Deze jurisdictie-kwestie is ook in de MH17-zaak van belang. Dat de raket niet is afgeschoten in Rusland en niet vaststaat wie hem heeft afgeschoten doet niet alleen aan de aansprakelijkheid maar ook aan de jurisdictie van Rusland niet af. Dat land had immers effectieve controle over de plaats waar de (door Rusland geleverde) Buk-TELAR werd gelanceerd. (§ 452)
Dat MH17 waarschijnlijk bij vergissing is aangezien voor een militair vliegtuig, doet aan de veroordeling niet af. Voor de fijnproever is het interessant dat het mensenrechtenhof herhaaldelijk – en ook in dit verband – bij het oorlogsrecht (IHL) te rade gaat bij de interpretatie van het EVRM (§ 428). In strijd met het oorlogsrecht had immers geen accurate verificatie van het doel van de Buk-TELAR raketwerper plaatsgevonden en er waren geen maatregelen genomen om het risico van dat wapengebruik voor de burgerluchtvaart te verminderen.
Het arrest is zo indrukwekkend en krachtig, dat elke kanttekening misplaatst lijkt. Er schuilt echter iets ongemakkelijks in dat de aangeklaagde Staat – behalve over de ontvankelijkheid (§ 220) – geen verweer heeft gevoerd. Maar ook in die weigering om de mogelijkheid van een procedurele common ground te verkennen, heeft Rusland zich buiten de Europese traditie geplaatst.
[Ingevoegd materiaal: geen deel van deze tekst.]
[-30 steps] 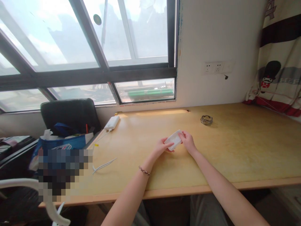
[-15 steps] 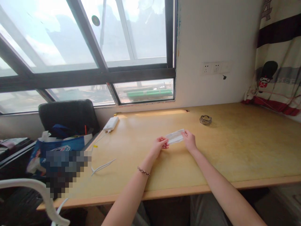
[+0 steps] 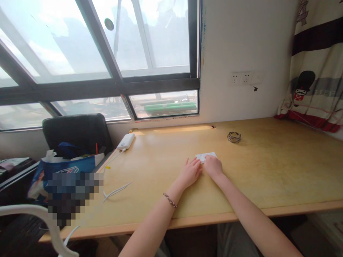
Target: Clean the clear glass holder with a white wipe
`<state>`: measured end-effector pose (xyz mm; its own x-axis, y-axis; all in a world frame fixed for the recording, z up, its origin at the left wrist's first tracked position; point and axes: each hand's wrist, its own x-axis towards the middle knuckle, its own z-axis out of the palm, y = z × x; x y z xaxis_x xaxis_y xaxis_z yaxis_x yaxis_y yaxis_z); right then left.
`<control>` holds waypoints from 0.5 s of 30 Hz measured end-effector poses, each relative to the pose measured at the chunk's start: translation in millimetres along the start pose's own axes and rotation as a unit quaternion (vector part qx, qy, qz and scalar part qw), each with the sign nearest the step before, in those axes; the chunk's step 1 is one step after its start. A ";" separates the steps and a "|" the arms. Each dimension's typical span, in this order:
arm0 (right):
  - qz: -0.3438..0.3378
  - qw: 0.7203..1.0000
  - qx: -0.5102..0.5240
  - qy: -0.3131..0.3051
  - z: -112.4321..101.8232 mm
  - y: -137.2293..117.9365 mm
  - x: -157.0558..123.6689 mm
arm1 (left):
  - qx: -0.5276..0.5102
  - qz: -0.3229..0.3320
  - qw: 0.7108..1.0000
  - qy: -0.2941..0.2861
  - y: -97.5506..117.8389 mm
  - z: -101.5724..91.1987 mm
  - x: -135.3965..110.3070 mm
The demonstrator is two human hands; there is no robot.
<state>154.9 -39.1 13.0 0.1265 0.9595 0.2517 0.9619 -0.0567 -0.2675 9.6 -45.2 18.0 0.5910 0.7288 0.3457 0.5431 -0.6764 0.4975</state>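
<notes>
A small white flat packet (image 3: 206, 156) lies on the wooden desk (image 3: 268, 171). My left hand (image 3: 190, 173) rests palm down beside it, fingers stretched out and touching its near left edge. My right hand (image 3: 212, 165) lies on the packet's near side, fingers flat, covering part of it. A beaded bracelet (image 3: 170, 200) circles my left wrist.
A metal ring-shaped object (image 3: 234, 137) sits further back on the desk. A white power bank (image 3: 125, 141) with a white cable (image 3: 116, 190) lies at the left. A black chair (image 3: 77, 134) holds a blue bag (image 3: 66, 167). A patterned curtain (image 3: 313, 71) hangs at right.
Both hands held the white packet stretched between them above the desk. They have lowered it onto the desk and now lie flat on and beside it.
</notes>
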 end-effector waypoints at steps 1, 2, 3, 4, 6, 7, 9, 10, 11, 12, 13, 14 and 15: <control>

Dit Vooraf is gepubliceerd in NJB 2025/1942, afl. 25
Afbeelding: Pixabay
Voetnoten
1 Art. 2, 3, 4, 5, 8, 9, 10, 11, art. 1 en 2 Protocol 1, en art. 13 en 14 EVRM.
2 Volgens de UN Office of the High Commissioner on Human Rights zijn er sinds 24 februari 2022 op 10 juli 2025 nog eens 13.580 burgers gedood en ruim 34.000 verwond.